Don Ciotti saluta Carlo Petrini L’amico che sfidava il mondo senza perdere il sorriso

Don Ciotti saluta Carlo Petrini L’amico che sfidava il mondo senza perdere il sorriso

«Carlo è stato un visionario, si dice, un costruttore di relazioni, progetti e riflessioni. Ma alla fine, per chi lo conosceva, era soprattutto un amico. E qui viene il bello: due qualità che, a quanto pare, lo contraddistinsero sempre furono la sua capacità di remare controcorrente e la fedeltà incrollabile alle buone idee. O meglio, una filosofia della lentezza e della prossimità nel momento esatto in cui il mondo stava divorando i consumi globalizzati con furia. E poi, proprio lui che non aveva alcuna vocazione mistica, mostrava un’inconsueta fiducia quasi «spirituale» nel cibo, non solo come carburante per il corpo, ma come collante per lo spirito e le relazioni umane. In sintesi, un’epopea di buone intenzioni e ideali che facevano a pugni con i tempi frenetici del «mangia e corri».

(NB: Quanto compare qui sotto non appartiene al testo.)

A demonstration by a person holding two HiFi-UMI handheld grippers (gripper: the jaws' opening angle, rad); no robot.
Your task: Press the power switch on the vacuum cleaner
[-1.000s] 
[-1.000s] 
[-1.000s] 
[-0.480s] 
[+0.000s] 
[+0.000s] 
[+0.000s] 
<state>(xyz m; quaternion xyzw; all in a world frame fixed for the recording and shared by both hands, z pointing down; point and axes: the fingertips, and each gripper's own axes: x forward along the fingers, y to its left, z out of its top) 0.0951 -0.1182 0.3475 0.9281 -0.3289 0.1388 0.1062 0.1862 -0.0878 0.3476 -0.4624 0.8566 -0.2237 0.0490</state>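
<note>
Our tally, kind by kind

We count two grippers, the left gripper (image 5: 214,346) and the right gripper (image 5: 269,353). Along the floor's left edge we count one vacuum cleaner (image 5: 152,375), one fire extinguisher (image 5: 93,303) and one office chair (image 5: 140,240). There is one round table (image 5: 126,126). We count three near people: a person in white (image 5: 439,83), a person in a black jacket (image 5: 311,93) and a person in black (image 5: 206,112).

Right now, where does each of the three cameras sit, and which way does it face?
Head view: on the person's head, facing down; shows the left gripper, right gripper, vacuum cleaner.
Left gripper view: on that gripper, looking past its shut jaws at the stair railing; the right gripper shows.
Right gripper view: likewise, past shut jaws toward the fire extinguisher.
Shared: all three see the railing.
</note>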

Luigi Ciotti, presidente di Libera e Gruppo Abele, ha espresso così il suo commosso ricordo di Carlo Petrini, fondatore di Slow Food e Terra Madre, scomparso nella sua casa di Bra a 76 anni: un uomo che ha incarnato l’antitesi di questo secolo veloce e consumista, dedicando la sua vita a una rivoluzione… lenta.

La lentezza come manifestazione di ribellione

Immaginate la faccia di Carlo mentre elaborava la sua filosofia della lentezza nel mezzo della bulimia consumistica globale. Un gesto quasi eretico in un mondo dove tutto è più veloce, più furbo, più usa e getta. Sì, proprio lui che ha lottato contro l’omologazione del gusto e la standardizzazione dell’alimentare, ha invece scelto di difendere la sapienza antica della lentezza e della cura. Ed è stupendo come questa sua «ribellione» avesse il sapore di un atto quasi spirituale, qualcosa che riguardava il nutrimento non solo del corpo, ma persino dello spirito e dei rapporti umani.

Che regalo esotico, vero? In un’epoca in cui siamo così ossessionati dal fare tutto in fretta che persino il cibo dev’essere consumato in 5 minuti durante il tragitto per l’ufficio, arriva Carlo a dirci che mangiare può, e deve, essere un’arte sociale e meditativa.

La politica del piatto: una rivoluzione che sa di utopia

Non era un credente in senso stretto, questo è vero — ma si è speso con una passione degna di un santone per difendere una verità più profonda: che attraverso le scelte alimentari si può, addirittura, cambiare la politica. Tenetevi forte, sembra un peauladesca apocalisse, ma in fondo non è altro che un’idea spiazzante quanto affascinante: utilizzare il cibo e i suoi meccanismi per provocare un mutamento nel modo in cui concepiamo la società. C’è da ammirare il coraggio, a livello globale, di provare a fare politica con il semplice atto di scegliere cosa mettere nel piatto.

Un sogno? Forse. Un’utopia? Probabilmente. Eppure, quanti di noi hanno mai riflettuto davvero sul potere racchiuso in quel boccone che inghiottiscono distrattamente? Carlo Petrini ci ha insegnato a farlo, con quella tenacia del contadino che sa che il vero cambiamento parte dal basso, dalla terra, dalle radici — non dalle poltrone dei palazzi.

In questo scenario, la sua morte non sembra tanto la fine di un’epoca, quanto un invito urgente a non mollare quella battaglia. Perché se anche solo una persona decidesse di rallentare il passo, scegliere il cibo con cura e riflettere sulle sue implicazioni sociali, allora forse la rivoluzione lenta di Carlo sarebbe già iniziata davvero.